Dieser Artikel erschien am 25. Februar 2011 auch bei kolumnen.de

13 Kommentare zu “Ich habe mich vorübergehend, ich betone vorübergehend, als Auftragsschreiber verdingt

  1. wildgans sagt:

    mal ehrlich: ehrlich.

  2. iris sagt:

    Ich hoffe, beide wissen, wem sie das zu verdanken haben.

  3. Westrup sagt:

    Wer schreibt denn jetzt Ihre Texte? Oder werden sie von einem Blog-Content-Automaton (BlCA) generiert?

  4. cw sagt:

    Aber auf die Idee, die Einleitung oder auch nur Teile davon aus der Zeitung abzuschreiben, auf diese Idee wäre ich niemals gekommen. Bei meiner Arbeit nicht und bei der vom Heinz und vom Peter schon gar nicht.

    Deswegen biste kein Verteidigungsminister geworden. Hüstel. Ich verstehe das Zitat beim besten Willen nicht.

  5. axeage sagt:

    @wildgans
    Es musste einfach raus. Ich konnte mit dieser Schuld einfach nicht mehr weiterleben.

    @iris
    Sie wissen es 😉

    @Westrup
    Meine Texte schreibe ich immer noch selbst. In mühevollster Klein…

    @cw
    Zitate sind nicht zum Verstehen, sondern zum Zitieren da. Sie zitieren einen Text – versehste.

  6. iris sagt:

    „Zitate sind nicht zum Verstehen, sondern zum Zitieren da. Sie zitieren einen Text – versehste.“ -Nee!
    Guckst du hier.

  7. axeage sagt:

    @iris
    „Zieren“, nicht „Zitieren“ 😉
    Die Fußnote ist eine Zier, doch besser lebt sich’s ohne ihr.

  8. iris sagt:

    Ohje, da hab ich doch glatt einen kleinen Strich übersehen – dann kann ich ja den Witz nicht verstehen 😉
    Das Video fand ich übrigens vor allem insofern witzig, dass der gute Professor dieselben Sympthome in der Wahrnehmung zu haben scheint, wie Guttenberg. Oder fandest du das Reagieren der Uni als „schnell“? :))

  9. axeage sagt:

    @iris
    Blitzschnell. Kaum gehen vier Jahre ins Land …
    Volker Pispers hat gestern in einer Satiresendung ein paar besonders verschwurbelte Sätze aus dieser Arbeit zitiert und kam zu dem Schluss: diese Arbeit konnte man einfach nicht lesen. Man müsse das dem (armen) Doktorvater zugute halten.

  10. axeage sagt:

    Soeben in der Süddeutschen gefunden:

    Der Berliner Tagesspiegel berichtete, Guttenberg habe nur mit der Ausnahmegenehmigung eines CSU-nahen Professors an der Universität Bayreuth promovieren dürfen. Dies erfuhr das Blatt aus Fakultätskreisen. Wie es hieß, sei Guttenbergs juristisches „Prädikatsexamen“, mit dem er auch in seinem Lebenslauf warb, nur ein sogenanntes „kleines Prädikat“ mit der Note „befriedigend“ im „unteren Bereich“. Mit einer solchen Examensnote sind juristische Promotionen nur unter bestimmten Voraussetzungen zulässig.

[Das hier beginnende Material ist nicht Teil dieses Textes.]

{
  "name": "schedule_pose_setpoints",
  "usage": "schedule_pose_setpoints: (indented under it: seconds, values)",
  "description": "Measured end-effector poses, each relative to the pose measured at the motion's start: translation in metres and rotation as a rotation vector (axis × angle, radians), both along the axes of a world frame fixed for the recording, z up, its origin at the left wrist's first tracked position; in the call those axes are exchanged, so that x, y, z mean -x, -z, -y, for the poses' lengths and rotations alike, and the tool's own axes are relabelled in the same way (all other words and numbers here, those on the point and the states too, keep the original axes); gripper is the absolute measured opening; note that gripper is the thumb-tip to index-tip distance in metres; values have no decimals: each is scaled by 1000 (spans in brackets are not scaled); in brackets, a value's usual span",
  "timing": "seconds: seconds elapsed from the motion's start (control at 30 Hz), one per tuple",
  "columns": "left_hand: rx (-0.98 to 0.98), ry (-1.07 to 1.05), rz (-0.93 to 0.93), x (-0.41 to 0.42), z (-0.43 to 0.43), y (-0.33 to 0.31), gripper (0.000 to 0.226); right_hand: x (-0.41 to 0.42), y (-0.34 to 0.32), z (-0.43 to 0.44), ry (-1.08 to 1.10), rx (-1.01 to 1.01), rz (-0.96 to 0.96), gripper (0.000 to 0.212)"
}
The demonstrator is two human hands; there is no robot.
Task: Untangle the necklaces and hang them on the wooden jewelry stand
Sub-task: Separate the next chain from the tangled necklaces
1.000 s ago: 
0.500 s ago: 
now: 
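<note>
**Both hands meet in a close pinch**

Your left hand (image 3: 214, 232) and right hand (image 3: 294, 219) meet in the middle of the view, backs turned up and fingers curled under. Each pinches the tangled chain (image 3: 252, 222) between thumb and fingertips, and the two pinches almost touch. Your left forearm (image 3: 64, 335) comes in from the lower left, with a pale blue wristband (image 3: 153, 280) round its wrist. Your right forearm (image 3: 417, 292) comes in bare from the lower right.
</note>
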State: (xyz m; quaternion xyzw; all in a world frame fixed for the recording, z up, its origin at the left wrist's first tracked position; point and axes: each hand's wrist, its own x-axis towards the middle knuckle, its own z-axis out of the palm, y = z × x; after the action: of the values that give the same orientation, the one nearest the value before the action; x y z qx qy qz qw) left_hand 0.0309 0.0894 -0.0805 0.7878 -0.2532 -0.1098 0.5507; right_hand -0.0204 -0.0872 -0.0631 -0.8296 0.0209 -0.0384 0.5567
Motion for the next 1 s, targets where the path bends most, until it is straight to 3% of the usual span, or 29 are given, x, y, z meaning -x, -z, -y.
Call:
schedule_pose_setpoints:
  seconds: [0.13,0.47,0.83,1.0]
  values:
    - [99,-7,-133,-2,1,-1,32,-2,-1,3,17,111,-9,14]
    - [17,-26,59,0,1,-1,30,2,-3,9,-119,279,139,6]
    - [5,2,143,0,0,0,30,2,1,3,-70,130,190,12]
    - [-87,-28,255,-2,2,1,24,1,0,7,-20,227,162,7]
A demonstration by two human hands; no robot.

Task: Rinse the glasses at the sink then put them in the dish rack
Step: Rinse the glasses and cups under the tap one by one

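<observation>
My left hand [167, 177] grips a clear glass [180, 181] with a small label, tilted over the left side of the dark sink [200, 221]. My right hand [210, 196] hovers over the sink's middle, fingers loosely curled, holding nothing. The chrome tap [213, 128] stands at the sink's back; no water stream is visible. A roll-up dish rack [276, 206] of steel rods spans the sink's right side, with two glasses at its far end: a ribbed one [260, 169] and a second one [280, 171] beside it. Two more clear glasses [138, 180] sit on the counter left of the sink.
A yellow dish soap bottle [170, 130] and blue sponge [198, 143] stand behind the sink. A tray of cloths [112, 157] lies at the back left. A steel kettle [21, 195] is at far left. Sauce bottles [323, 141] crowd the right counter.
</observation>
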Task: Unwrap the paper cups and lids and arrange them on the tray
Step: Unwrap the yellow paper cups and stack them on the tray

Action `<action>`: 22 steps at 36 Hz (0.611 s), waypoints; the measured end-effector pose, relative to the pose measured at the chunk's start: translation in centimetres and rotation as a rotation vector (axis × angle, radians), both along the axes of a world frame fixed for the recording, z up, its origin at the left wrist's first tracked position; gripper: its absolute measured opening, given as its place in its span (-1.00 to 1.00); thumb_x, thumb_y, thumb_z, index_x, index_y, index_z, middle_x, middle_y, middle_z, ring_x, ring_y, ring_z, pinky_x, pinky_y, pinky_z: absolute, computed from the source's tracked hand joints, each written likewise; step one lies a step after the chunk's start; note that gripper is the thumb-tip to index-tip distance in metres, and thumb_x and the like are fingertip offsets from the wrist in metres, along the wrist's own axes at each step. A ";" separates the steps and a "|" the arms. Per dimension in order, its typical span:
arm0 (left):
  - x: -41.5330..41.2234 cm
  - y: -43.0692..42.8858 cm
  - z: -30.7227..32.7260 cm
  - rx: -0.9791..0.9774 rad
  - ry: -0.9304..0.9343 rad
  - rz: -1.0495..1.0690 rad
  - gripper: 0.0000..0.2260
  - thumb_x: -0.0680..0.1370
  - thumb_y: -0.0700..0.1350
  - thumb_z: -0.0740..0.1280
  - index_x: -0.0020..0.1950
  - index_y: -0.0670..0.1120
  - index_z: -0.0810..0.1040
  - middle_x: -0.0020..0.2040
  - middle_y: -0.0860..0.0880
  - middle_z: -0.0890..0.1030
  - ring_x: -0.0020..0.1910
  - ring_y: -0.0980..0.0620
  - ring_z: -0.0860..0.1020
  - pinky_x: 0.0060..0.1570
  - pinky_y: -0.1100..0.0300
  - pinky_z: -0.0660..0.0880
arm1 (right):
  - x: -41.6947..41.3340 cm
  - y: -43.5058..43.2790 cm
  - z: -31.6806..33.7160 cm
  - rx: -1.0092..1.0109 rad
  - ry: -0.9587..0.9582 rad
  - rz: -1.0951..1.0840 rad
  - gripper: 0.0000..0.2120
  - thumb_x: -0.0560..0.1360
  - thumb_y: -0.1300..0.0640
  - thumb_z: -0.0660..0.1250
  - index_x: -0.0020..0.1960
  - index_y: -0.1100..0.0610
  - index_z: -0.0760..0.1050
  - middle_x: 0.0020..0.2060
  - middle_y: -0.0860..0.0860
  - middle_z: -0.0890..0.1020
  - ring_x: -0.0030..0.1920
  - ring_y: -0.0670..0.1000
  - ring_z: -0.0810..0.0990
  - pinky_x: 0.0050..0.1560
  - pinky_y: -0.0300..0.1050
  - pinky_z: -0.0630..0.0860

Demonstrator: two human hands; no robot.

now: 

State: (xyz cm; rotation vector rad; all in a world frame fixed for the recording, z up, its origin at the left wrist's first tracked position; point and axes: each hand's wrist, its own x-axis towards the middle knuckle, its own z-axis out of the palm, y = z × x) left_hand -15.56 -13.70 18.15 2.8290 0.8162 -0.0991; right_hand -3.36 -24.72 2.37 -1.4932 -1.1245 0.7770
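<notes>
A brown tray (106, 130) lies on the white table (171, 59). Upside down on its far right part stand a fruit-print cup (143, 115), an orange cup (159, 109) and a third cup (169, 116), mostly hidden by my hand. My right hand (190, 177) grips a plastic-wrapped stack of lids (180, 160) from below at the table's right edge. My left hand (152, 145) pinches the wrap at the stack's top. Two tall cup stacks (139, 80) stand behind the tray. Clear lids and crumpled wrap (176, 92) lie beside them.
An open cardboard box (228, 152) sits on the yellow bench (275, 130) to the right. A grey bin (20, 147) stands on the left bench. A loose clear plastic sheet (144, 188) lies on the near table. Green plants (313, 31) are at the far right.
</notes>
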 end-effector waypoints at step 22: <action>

    Nach der Promotionsordnung der Uni Bayreuth kann der Dekan einen Bewerber mit einer schlechteren Note als „vollbefriedigend“ nur „ausnahmsweise“ zur Promotion zulassen, berichtet die Zeitung in ihrer Vorabmeldung.

    Dekan war bei Guttenbergs Promotionszulassung 2006 Karl-Georg Loritz. Loritz war in den siebziger Jahren Vorsitzender der Jungen Union in der CSU-Vorstandschaft der bayerischen Kreisstadt Schwandorf. Ende Januar war er Hauptredner beim Neujahrsempfang der Schwandorfer CSU. Auf der Website des Ortsverbandes heißt es laut Tagesspiegel, der Professor für Zivilrecht sei der Partei „bis heute verbunden“.

    Aus der Fakultät hieß es, die Zulassung eines „Befriedigend“-Kandidaten sei „nicht ungewöhnlich“. Dass der Kandidat dann aber die Bestnote „summa cum laude“ erziele, sei möglich, aber jedenfalls „nicht der Regelfall“. Guttenberg lehnte eine Stellungnahme dazu ab.

    Wie im schlimmsten Bananenstaat!

  11. iris sagt:

    Du meinst, ich kann mich inzwischen an meinem gegenwärtigen Wohnort wie zu Hause fühlen? Die Unterschiede im Umgang werden immer kleiner 😦
    Bananenrepublik triffts ganz gut!

  12. axeage sagt:

    @iris
    Es gibt ja den bösen Spruch:
    Angela Merkel hat ihr halbes Leben keine Banane zu Gesicht bekommen und dann hat sie innerhalb weniger Jahre eine ganze Republik danach geformt.